#### YOUR TASK:
Answer with the exact lines of the following material from the one containing "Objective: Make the" through the one containing "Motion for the", both end lines included.

#### DATA SECTION:
•••••
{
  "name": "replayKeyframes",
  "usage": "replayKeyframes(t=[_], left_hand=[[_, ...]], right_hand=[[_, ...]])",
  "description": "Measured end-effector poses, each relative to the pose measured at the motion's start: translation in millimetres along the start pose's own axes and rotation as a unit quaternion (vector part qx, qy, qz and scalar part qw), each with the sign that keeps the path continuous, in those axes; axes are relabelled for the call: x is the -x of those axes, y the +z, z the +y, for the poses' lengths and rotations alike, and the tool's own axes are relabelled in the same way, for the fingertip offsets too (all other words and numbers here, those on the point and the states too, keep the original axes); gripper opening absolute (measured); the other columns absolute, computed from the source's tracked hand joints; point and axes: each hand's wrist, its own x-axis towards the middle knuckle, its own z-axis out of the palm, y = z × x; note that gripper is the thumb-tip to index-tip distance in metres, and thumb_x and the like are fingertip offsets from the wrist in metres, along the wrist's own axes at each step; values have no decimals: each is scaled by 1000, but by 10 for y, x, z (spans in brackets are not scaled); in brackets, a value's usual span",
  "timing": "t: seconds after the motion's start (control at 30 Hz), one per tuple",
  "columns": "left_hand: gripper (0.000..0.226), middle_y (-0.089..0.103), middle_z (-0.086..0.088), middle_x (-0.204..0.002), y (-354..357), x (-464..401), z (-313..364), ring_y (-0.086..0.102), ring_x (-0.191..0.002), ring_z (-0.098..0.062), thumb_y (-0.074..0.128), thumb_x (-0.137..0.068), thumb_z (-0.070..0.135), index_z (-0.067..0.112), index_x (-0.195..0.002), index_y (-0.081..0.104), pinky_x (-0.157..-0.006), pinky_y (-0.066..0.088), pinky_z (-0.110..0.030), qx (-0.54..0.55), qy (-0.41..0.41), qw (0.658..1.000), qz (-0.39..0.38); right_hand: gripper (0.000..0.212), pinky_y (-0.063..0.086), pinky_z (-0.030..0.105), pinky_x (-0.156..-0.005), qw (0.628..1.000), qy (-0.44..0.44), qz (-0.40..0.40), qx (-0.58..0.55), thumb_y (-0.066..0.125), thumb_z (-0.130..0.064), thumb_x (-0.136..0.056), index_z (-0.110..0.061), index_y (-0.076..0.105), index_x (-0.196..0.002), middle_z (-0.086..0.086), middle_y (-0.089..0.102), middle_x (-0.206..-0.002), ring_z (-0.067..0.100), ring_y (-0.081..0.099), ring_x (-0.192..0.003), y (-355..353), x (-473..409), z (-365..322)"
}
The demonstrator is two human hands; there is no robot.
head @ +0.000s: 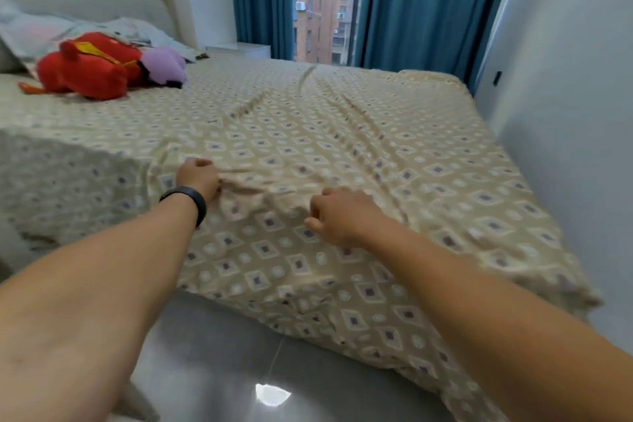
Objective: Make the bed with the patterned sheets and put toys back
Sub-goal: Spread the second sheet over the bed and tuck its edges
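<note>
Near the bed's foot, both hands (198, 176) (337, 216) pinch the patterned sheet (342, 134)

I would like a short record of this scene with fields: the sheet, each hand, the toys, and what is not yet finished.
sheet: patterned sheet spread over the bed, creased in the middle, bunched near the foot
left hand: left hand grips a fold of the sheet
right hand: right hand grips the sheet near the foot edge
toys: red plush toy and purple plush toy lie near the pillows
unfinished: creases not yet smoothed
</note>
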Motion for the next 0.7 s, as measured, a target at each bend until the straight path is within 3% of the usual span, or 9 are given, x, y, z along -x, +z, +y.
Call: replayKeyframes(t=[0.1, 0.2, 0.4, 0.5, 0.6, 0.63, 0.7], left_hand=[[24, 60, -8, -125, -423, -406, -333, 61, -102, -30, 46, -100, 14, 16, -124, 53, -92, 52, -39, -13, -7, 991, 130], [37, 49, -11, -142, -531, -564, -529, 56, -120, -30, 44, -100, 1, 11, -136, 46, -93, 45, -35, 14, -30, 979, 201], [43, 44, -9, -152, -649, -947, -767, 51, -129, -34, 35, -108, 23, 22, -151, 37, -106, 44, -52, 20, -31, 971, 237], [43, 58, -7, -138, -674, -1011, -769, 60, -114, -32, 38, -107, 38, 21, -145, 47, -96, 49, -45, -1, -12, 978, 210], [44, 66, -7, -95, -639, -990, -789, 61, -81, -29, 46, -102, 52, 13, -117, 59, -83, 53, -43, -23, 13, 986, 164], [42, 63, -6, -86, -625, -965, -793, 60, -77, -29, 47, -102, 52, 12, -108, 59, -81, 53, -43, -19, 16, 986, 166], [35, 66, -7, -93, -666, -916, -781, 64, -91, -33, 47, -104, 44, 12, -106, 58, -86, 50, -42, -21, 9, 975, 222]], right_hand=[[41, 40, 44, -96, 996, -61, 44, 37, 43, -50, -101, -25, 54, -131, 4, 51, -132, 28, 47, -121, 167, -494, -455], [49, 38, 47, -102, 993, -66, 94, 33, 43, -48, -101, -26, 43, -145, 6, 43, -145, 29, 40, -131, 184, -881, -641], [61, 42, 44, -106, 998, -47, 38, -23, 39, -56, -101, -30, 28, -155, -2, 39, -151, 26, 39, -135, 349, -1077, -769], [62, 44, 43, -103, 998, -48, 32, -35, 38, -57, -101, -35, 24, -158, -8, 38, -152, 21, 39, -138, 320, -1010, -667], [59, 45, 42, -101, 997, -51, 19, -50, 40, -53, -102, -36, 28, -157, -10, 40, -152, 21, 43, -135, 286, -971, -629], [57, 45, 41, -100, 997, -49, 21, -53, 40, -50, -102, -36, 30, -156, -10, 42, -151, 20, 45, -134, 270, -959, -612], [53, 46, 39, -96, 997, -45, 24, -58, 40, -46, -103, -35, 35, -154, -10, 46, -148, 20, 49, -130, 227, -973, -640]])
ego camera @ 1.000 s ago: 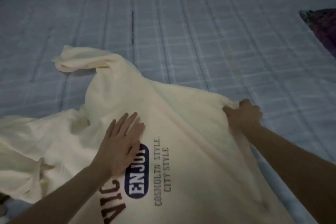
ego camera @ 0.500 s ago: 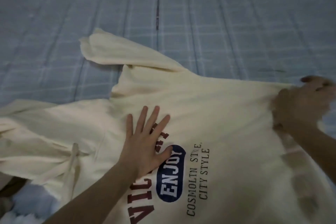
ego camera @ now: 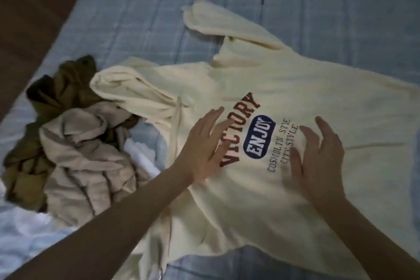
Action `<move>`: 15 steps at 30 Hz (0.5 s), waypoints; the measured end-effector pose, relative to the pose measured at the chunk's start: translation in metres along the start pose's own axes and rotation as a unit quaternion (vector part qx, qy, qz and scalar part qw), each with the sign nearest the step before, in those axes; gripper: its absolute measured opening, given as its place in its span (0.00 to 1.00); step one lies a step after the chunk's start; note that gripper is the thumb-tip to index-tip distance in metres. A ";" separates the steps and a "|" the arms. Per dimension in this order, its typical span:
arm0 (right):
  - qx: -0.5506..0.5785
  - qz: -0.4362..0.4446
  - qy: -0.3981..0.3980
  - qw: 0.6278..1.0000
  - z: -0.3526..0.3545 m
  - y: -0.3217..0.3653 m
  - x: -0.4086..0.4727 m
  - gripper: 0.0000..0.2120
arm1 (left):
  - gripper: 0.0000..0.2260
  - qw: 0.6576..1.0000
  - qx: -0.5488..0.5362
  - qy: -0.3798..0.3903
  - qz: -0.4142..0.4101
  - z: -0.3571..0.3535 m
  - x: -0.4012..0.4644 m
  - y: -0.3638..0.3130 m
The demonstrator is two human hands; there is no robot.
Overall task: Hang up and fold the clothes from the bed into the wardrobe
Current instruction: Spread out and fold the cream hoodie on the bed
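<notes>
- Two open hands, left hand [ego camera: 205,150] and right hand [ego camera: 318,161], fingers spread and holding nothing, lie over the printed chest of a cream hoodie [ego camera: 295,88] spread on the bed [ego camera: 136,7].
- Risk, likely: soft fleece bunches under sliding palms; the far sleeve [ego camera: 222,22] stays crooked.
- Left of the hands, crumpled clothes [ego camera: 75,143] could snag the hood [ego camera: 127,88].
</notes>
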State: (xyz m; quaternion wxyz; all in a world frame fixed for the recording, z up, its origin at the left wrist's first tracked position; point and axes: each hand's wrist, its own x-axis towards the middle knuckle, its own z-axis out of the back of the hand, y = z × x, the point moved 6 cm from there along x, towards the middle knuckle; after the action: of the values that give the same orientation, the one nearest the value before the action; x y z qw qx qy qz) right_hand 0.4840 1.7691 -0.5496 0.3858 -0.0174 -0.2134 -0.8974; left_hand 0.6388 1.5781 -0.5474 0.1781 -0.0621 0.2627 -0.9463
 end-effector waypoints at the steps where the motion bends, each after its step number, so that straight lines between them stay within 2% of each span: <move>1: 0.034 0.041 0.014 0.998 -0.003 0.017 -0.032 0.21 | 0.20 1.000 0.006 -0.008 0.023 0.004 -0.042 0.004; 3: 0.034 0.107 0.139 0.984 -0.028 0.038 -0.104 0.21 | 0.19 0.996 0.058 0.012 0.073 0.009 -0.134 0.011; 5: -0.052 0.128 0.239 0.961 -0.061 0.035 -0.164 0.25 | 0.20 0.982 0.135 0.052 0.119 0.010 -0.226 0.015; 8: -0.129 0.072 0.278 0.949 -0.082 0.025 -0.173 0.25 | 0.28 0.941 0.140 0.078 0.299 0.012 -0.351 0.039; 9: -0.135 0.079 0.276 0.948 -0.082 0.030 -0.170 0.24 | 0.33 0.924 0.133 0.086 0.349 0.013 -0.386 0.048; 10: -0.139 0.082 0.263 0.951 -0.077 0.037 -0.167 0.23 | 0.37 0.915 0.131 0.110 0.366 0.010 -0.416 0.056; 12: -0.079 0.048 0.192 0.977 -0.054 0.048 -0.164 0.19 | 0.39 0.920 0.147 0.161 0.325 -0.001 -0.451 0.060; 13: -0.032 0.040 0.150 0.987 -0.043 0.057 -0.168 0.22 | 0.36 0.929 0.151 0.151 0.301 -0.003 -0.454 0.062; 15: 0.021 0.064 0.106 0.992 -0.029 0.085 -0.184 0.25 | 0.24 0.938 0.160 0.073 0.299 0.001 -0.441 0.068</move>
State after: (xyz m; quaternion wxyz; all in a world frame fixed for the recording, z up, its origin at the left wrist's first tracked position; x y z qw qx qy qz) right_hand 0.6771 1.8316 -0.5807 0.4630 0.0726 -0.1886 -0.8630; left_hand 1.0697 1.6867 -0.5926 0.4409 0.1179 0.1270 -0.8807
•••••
#### SOLUTION FOR THIS PROBLEM:
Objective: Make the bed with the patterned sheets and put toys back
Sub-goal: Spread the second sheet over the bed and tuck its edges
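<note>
Near the bed's foot, both hands (198, 176) (337, 216) pinch the patterned sheet (342, 134)

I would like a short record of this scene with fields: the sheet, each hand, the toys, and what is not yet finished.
sheet: patterned sheet spread over the bed, creased in the middle, bunched near the foot
left hand: left hand grips a fold of the sheet
right hand: right hand grips the sheet near the foot edge
toys: red plush toy and purple plush toy lie near the pillows
unfinished: creases not yet smoothed
</note>
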Motion for the next 0.7 s, as measured, a target at each bend until the straight path is within 3% of the usual span, or 9 are given, x, y, z along -x, +z, +y.

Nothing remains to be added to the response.